21 Apr AAVMC Study Examines Bias in Admissions Processes, Standards
A new AAVMC study finds that admission offers from veterinary medical schools tend to be lower or higher for certain groups, indicating that unintended bias still exists despite recent efforts to be more inclusive and adopt more holistic admissions practices. The study recommends that schools focus more attention on overcoming barriers to admission based on factors such as race/ethnicity, gender, culture or socioeconomic status.
The AAVMC’s DiVersity Matters program has worked to draw attention to the need for veterinary medicine to be more inclusive and advocates for the recruitment and retention of underrepresented persons as students and faculty. Many schools have reexamined their admissions practices and adopted a more “holistic” approach that considers factors beyond academics–such as life experience, communication skills, or other personal skills that might contribute to success. However, this data analysis shows that some groups are still disadvantaged.

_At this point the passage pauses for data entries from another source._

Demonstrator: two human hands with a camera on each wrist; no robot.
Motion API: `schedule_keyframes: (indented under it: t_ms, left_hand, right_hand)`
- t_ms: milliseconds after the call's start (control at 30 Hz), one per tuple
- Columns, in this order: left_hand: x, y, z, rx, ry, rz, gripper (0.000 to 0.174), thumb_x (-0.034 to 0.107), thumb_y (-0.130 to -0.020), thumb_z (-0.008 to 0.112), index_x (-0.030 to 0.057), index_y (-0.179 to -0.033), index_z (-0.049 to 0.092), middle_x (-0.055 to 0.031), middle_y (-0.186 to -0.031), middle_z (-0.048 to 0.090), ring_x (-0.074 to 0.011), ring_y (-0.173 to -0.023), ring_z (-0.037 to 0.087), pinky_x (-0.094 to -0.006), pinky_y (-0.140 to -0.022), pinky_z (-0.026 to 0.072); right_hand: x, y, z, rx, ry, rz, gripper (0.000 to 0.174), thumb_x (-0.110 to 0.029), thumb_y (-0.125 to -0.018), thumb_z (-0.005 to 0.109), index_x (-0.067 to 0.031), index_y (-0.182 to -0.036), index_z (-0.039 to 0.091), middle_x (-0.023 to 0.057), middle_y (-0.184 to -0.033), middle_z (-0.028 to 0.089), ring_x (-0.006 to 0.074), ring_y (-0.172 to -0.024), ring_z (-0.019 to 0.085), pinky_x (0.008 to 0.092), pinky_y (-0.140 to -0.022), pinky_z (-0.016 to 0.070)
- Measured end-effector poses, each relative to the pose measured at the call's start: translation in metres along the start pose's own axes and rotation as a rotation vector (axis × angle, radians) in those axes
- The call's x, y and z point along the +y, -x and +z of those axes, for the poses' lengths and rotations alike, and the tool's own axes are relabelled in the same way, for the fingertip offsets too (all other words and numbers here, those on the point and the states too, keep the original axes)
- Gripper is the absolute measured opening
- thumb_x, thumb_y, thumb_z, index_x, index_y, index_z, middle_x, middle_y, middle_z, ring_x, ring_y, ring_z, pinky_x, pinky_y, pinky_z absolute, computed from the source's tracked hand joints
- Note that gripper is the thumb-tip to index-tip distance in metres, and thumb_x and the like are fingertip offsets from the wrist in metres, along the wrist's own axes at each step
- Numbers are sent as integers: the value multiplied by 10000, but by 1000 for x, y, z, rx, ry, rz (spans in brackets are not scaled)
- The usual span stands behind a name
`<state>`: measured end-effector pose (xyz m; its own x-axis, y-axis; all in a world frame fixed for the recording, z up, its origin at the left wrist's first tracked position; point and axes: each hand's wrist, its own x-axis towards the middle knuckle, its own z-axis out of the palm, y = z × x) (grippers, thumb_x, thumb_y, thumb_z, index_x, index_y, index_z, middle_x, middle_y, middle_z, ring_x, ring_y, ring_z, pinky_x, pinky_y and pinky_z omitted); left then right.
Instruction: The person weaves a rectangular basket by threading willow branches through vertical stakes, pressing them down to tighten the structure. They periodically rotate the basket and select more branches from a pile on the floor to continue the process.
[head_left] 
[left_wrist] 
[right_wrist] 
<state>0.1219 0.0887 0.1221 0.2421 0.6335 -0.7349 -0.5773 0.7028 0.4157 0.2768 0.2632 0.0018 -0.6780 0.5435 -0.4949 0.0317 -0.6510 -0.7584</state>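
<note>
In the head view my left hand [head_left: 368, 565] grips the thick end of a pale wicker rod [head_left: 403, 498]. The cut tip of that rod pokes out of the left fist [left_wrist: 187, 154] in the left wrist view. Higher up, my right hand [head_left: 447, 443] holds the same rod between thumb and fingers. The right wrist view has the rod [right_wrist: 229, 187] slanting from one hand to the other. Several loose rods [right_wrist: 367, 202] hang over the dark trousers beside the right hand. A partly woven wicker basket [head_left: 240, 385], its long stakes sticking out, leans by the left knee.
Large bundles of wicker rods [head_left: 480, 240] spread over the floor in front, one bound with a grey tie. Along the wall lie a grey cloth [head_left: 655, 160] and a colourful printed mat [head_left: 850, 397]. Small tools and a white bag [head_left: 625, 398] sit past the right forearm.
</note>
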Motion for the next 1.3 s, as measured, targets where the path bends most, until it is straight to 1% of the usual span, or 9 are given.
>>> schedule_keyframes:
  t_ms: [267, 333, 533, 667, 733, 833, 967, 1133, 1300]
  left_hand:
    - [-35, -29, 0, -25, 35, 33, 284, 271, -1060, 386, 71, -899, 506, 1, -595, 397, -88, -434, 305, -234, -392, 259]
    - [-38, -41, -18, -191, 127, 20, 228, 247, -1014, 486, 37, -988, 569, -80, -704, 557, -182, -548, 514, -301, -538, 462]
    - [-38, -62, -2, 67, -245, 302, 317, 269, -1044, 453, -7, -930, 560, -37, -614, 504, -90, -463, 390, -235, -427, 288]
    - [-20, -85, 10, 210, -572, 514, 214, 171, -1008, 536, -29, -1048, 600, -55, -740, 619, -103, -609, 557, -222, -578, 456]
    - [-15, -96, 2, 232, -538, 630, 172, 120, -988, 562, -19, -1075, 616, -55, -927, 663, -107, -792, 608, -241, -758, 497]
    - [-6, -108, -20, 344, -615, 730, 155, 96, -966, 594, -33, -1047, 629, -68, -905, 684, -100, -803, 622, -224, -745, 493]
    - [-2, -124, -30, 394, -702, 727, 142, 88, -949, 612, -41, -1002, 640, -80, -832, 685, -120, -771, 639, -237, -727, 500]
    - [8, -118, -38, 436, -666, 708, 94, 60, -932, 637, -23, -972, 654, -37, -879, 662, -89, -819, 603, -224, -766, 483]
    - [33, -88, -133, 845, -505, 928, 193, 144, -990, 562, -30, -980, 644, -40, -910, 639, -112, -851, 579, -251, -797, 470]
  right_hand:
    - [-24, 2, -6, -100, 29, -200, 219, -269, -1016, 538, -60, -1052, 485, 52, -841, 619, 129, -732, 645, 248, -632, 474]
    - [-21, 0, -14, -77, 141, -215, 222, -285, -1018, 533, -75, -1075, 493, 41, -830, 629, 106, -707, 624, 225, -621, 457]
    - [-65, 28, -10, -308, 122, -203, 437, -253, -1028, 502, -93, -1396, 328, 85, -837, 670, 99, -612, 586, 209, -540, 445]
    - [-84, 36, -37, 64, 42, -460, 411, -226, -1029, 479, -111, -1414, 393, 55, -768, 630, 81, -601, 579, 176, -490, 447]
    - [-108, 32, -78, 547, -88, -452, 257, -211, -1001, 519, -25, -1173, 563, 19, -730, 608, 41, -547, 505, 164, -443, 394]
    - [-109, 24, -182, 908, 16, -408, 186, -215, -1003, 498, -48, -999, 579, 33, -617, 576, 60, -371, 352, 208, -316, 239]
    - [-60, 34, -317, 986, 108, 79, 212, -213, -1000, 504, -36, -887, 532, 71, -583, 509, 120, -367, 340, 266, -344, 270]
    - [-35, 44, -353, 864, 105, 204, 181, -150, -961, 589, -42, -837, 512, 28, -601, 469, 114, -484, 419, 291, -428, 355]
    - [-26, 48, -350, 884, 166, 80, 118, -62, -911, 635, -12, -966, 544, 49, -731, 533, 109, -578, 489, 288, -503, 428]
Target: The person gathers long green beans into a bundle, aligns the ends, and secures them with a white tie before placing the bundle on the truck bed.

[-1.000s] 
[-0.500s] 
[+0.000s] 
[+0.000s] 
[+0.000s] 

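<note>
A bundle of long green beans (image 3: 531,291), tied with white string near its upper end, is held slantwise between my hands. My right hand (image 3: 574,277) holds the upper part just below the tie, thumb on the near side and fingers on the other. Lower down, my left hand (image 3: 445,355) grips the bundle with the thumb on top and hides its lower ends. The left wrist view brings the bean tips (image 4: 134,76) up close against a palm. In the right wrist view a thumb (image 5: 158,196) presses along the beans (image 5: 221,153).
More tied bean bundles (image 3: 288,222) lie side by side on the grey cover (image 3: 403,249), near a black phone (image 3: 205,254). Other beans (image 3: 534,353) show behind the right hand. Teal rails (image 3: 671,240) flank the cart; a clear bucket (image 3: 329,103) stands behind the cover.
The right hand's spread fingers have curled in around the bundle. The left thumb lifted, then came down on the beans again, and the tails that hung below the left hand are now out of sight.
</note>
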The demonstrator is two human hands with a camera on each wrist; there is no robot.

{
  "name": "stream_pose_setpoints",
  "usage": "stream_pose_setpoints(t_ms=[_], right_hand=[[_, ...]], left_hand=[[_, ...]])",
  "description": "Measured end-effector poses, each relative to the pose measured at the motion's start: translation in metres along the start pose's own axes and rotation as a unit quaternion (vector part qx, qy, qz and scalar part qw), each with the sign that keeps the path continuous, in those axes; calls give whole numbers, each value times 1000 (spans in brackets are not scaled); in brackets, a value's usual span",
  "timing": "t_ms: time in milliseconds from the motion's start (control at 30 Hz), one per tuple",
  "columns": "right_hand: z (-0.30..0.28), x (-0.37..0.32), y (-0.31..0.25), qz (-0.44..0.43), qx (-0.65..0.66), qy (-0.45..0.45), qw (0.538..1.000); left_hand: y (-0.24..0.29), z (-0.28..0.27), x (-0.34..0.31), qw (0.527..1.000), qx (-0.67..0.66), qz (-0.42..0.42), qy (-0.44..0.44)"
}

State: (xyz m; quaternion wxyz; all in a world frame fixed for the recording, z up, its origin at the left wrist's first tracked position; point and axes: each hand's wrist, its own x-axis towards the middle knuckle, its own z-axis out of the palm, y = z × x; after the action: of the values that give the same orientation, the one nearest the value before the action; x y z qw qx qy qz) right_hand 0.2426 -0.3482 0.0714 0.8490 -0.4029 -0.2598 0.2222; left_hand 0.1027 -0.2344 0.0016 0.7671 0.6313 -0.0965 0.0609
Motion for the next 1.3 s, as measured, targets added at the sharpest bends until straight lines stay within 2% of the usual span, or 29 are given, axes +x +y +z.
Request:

Consultant Dr. James W. Lloyd, a former veterinary medical school dean, and the AAVMC’s Senior Director of Institutional Research and Diversity Dr. Lisa M. Greenhill, conducted the study, which complied and analyzed data from the Veterinary Medical College Application Service 2018-2019 cycle post-application survey and the 2019 post-admissions student survey.
The study found that admission offers were lower for candidates from underrepresented racial or ethnic groups, Pell Grant recipients, first-generation college students, candidates from rural communities and candidates who aspired to practice in rural communities. Offers tended to be higher for candidates who were white, male, grew up in suburban communities, were not Pell Grant recipients and whose parents attended college.
The study’s authors wrote that, “…these findings signal a very real need to reexamine admission processes. Schools and colleges of veterinary medicine should objectively and rigorously review their admissions processes and reevaluate those elements, such as the number of veterinary, animal, or total experience hours, that may be a source of inherent bias against particular groups of applicants.”
For example, candidates overwhelmingly reported that their veterinary experience contributed to their understanding of the veterinary medical profession. However, candidates who identified as under-represented or female, along with those who were Pell Grant recipients, reported greater difficulty in obtaining veterinary experience.
“Admittedly, the barriers/deterrents are not absolute—many disadvantaged candidates are ultimately successful in gaining an offer of admission,” wrote the authors, “but the playing field is certainly not level for all candidates; candidates from disadvantaged groups must overcome disproportionate degrees of difficulty to achieve their goals.”